— What the task asks —
There is one span to output from the data below: the lines starting at the line with "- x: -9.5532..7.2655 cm" and ending at the line with "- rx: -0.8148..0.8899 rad". Output it exactly, ends included, nothing more.
[Recorded data Boundary: Start]
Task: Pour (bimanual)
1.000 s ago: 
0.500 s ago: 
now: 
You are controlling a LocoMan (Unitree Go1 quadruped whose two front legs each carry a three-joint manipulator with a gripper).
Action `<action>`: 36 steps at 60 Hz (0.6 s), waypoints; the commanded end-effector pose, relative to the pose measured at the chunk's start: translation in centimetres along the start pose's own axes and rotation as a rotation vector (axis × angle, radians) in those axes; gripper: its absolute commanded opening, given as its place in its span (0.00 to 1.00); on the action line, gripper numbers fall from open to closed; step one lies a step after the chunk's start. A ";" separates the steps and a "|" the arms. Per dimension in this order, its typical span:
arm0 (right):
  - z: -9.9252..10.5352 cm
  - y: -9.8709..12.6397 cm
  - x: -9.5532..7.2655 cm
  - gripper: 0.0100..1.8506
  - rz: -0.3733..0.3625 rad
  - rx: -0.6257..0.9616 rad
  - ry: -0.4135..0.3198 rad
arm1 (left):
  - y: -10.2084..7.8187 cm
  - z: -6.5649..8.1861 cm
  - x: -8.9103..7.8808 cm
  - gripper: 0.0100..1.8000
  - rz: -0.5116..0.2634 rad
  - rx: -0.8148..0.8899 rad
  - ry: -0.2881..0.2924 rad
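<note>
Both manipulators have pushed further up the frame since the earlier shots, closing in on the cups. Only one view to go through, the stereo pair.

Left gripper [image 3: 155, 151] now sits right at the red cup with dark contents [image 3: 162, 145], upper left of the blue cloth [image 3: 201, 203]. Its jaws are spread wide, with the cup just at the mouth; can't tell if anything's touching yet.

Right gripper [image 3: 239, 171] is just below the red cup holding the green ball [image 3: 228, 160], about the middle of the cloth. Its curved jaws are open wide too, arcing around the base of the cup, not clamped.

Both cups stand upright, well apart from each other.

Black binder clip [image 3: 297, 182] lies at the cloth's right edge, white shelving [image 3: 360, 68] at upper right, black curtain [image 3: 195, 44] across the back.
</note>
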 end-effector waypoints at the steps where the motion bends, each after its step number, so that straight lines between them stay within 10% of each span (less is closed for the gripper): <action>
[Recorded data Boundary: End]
— Worked solution —
  - x: -9.5532..7.2655 cm
  - gripper: 0.0100..1.8506
  - rz: -0.3733..0.3625 rad
  - rx: -0.6257..0.9616 rad
  - ry: -0.4135..0.3198 rad
arm1 (left):
  - y: -10.2084..7.8187 cm
  - z: -6.5649..8.1861 cm
  - x: -8.9103..7.8808 cm
  - gripper: 0.0100..1.8000
  - rz: -0.5116..0.2634 rad
  - rx: -0.8148..0.8899 rad

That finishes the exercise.